Postby nitePhyyre » Mon Dec 05, 2011 1:28 pm UTC

As I said, we're not going to have a sourmilk-morality-discussion here. That's true for him, but also for the rest of you.
Spoiler:
sourmìlk wrote:If people want to contest that, I am perfectly willing to back it up. I don't take that as axiomatic, just non-controversial.
Please do. As I said before, it seems to me that putting yourself above others is the exact opposite of moral behaviour.

sourmìlk wrote:
Zamfir wrote:But it cannot be better to stay passive because of risks to yourself. It can be good enough, because people don't have an boundless obligation to the goals they support. You can't hide behind some responsibility solely to yourself. You could always free yourself from such a 'responsibility', if you wanted to. If you choose for yourself instead of for a goal that you support, you're not acting in a morally laudable way. At best in an acceptable way, but that is not 'the moral thing to do'.
I don't think I agree, mostly for the reason that hurting oneself is also hurting others, i.e. your friends and family. If I were to kill myself for no reason or very little reason, that would be an immoral choice (although, if the result of mental illness, morality gets kind of fuzzy) because it would hurt my friend and family. There is certainly a degree to which a certain amount of harm to me is overridden by a certain amount of benefit to others, but I don't think it's the case that one should always prefer others to himself. That isn't conducive to a happy, successful society, as the logical extreme is just dedicating all of your time and resources to others. If everybody does this, then they themselves aren't happy or well off. Thus everybody is in a poor position. It's like the opposite of the tragedy of the commons.
Everything I bolded above is a caveat, a consideration, a limitation that didn't exist when you said: "I also think it's more moral to keep myself out of danger than to put myself in it." I think at this point, if you are taking a more moderate, nuanced stance then we mostly agree. In principal, not necessarily on details.

sourmìlk wrote:
nitePhyyre wrote:These two sentences are in direct contradiction. If option X will benefit my family, and I decide not to use that option for reason Y, I have put reason Y ahead of my family.
Yeah, this misunderstanding is due to a lack of clarity on my part. I mean that, in terms of prioritizing, one's moral responsibility is to himself and then to his family. Although arguably to his children / dependents, then to himself then the rest of his family. For simplicity's sake, we'll put oneself and one's family on about the same level.
Sorry, I meant the contradiction was between you+family vs non-relatives. If for whatever reason, you are in a position where if you slaughter a billion innocent people, your family and descendants would live long full lives absolutely strife free. Would you commence the slaughter?
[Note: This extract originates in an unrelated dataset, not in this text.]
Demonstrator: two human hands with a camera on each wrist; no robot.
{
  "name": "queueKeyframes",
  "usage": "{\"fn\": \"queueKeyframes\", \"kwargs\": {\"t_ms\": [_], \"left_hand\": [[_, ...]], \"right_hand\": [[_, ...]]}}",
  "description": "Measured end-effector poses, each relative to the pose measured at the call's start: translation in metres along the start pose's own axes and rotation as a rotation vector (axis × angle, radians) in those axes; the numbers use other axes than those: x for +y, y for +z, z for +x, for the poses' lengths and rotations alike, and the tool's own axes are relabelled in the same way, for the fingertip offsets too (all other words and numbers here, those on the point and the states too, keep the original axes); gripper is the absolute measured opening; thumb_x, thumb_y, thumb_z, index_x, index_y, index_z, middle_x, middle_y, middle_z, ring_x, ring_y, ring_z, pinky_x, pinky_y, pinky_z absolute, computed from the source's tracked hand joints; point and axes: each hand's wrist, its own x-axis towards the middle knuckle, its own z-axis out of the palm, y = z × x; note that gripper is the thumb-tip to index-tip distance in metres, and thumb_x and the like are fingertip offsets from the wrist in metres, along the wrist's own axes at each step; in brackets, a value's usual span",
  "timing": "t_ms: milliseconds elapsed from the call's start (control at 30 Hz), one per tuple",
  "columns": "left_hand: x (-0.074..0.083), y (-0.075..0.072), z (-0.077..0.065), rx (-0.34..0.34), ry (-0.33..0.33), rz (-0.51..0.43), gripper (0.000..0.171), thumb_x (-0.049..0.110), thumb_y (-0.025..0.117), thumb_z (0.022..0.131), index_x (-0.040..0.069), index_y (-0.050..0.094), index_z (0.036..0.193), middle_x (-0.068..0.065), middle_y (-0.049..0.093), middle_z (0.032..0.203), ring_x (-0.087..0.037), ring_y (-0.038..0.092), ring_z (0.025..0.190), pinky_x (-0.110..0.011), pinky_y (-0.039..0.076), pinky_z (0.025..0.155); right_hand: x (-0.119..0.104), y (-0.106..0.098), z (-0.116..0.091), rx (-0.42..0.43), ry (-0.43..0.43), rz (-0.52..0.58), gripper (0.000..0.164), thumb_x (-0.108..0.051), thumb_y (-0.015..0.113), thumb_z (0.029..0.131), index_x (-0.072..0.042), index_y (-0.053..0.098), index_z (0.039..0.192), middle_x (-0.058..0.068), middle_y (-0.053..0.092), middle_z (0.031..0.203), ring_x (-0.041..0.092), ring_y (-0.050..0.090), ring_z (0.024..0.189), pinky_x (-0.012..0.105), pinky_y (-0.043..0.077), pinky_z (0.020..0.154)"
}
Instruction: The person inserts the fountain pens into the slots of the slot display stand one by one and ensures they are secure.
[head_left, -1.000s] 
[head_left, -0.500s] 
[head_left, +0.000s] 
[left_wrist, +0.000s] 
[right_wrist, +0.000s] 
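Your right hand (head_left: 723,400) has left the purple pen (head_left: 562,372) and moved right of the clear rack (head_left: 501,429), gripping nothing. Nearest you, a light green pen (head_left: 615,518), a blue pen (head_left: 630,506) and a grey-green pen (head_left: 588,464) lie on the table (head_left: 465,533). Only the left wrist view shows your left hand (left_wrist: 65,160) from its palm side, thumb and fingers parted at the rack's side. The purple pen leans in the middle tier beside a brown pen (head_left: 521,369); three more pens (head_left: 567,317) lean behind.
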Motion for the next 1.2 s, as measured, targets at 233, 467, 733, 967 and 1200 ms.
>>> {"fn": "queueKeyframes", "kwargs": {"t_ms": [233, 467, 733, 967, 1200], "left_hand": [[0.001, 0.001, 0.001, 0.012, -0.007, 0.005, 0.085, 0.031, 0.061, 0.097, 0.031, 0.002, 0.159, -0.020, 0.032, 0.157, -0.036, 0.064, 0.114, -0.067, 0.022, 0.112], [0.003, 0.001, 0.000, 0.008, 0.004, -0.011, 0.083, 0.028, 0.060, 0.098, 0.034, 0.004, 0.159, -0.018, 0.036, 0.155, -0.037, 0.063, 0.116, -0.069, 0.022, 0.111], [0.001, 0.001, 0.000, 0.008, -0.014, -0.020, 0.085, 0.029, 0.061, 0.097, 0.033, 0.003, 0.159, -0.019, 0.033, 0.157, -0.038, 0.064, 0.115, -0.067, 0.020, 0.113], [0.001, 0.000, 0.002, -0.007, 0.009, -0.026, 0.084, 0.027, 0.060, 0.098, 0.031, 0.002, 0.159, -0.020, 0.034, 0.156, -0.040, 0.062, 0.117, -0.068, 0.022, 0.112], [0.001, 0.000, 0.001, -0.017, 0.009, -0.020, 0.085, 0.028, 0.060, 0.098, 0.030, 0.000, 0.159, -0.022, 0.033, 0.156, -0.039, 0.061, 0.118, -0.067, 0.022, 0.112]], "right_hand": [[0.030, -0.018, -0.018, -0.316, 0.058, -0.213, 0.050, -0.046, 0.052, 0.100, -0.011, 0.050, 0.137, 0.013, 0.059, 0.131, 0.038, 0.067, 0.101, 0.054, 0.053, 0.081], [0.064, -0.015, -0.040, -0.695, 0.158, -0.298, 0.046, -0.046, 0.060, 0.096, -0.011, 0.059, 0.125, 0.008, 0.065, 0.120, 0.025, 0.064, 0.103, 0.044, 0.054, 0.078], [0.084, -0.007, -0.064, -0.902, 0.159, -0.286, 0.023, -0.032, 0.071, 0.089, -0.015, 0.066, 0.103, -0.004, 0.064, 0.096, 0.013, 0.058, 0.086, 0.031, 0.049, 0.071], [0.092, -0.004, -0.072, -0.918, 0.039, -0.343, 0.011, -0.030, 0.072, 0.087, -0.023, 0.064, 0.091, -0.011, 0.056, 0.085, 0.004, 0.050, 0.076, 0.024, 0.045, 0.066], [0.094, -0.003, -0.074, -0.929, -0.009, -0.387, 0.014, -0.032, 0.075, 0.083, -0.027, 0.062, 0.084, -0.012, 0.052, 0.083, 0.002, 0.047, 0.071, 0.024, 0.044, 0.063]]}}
If, for whatever reason, you don't slaughter, then you are putting that reason above your family.


IcedT wrote:It's not like I think somebody is trying to pave the way for a South American-style presidential dictatorship, but if I did I'd think they were they were doing a good job.
I find this the scariest part. I've always believed that one should believe maliciousness when incompetence will suffice. I just find it is getting harder and harder to tell the difference. How many times does one have to muck things up before it is safe to say that they are incompetent on purpose?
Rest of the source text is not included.